Following defendant's meeting with the sheriff's office, a criminal investigation of the board members ensued. At least one article about the board members' reimbursements from the AWWA conference appeared in the Flint Journal. Public attendance at board meetings increased, and at those meetings members of the public began openly questioning board members about their travel expenses.

On November 11, 2009, Thorn made a motion to not extend plaintiff's employment contract beyond its expiration and to begin looking for a new administrator. The motion passed the board three votes to two. McClain, Corlew, and Thorn voted in favor of the motion.

C. 2010

Plaintiff's last day of employment with the district was January 31, 2010. On January 19, 2010, plaintiff filed a complaint alleging that defendants had violated the WPA by not renewing his employment contract; plaintiff alleged that the board's decision to not renew his contract was retaliation for his reporting suspected violations of, inter alia, the OMA, the Freedom of Information Act,3 and other Michigan statutes.

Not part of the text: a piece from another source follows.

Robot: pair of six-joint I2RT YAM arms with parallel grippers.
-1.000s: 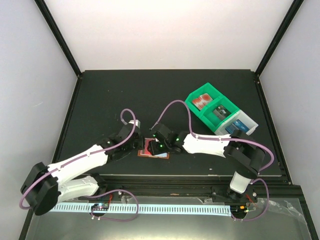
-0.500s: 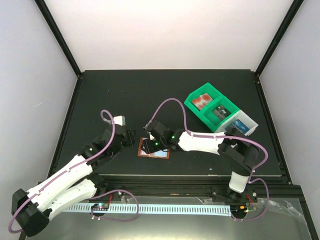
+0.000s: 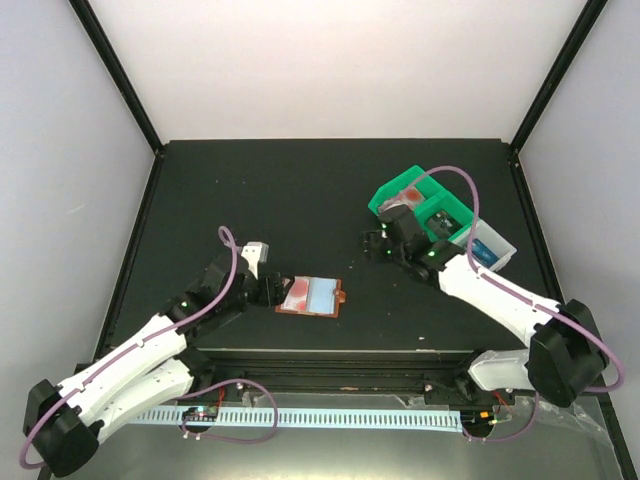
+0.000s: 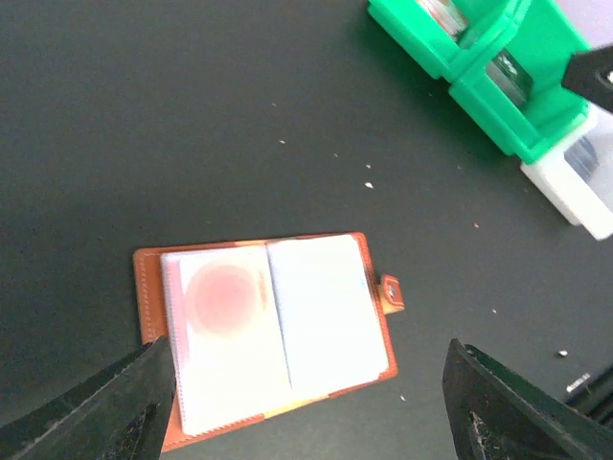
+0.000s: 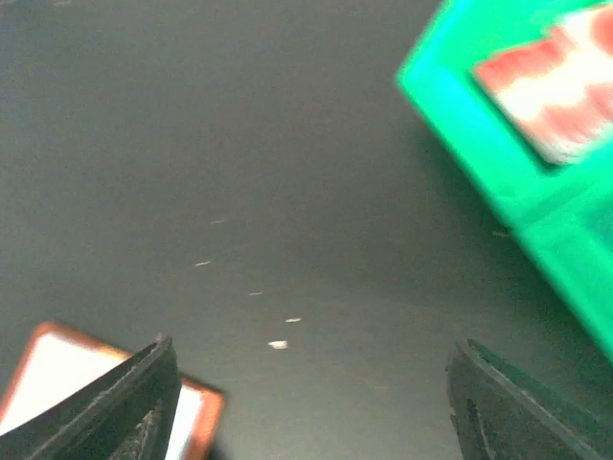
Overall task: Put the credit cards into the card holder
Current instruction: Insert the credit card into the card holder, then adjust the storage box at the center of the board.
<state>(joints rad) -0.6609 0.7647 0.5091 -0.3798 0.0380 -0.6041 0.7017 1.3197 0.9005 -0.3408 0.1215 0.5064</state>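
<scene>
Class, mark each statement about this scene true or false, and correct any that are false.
1. The card holder lies open on the table. True.
2. The right gripper holds a card. False: its jaws are open with nothing between them.
3. A red card lies in the green bin. True.
4. The left gripper is shut on the card holder. False: its jaws stand open.
</scene>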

On October 18, 2010, plaintiff served defendants with a request for production of employment contracts and records. Among other things, plaintiff asked for “the written contracts ... [of] non-union employees who were employed anytime with the District between 1990 to the present.” Defendants did not produce these documents.

On November 15, 2010, defendants filed a motion for summary disposition under MCR 2.116(C)(10), in which they argued that plaintiff did not suffer an adverse employment action because “there is no evidence that Defendants discharged, threatened, or discriminated against the Plaintiff regarding his compensation, terms, conditions, location or privileges of employment.” In any case, defendants argued, the board had no obligation to renew plaintiff's contract. Defendants also argued that the board's decision to not renew plaintiff's employment contract was made for the first time in March 2009, well before any of the events surrounding the AWWA conference and reimbursements. That decision, according to defendants, was merely “reiterated” in November 2009, when the board formally voted to not renew defendant's employment.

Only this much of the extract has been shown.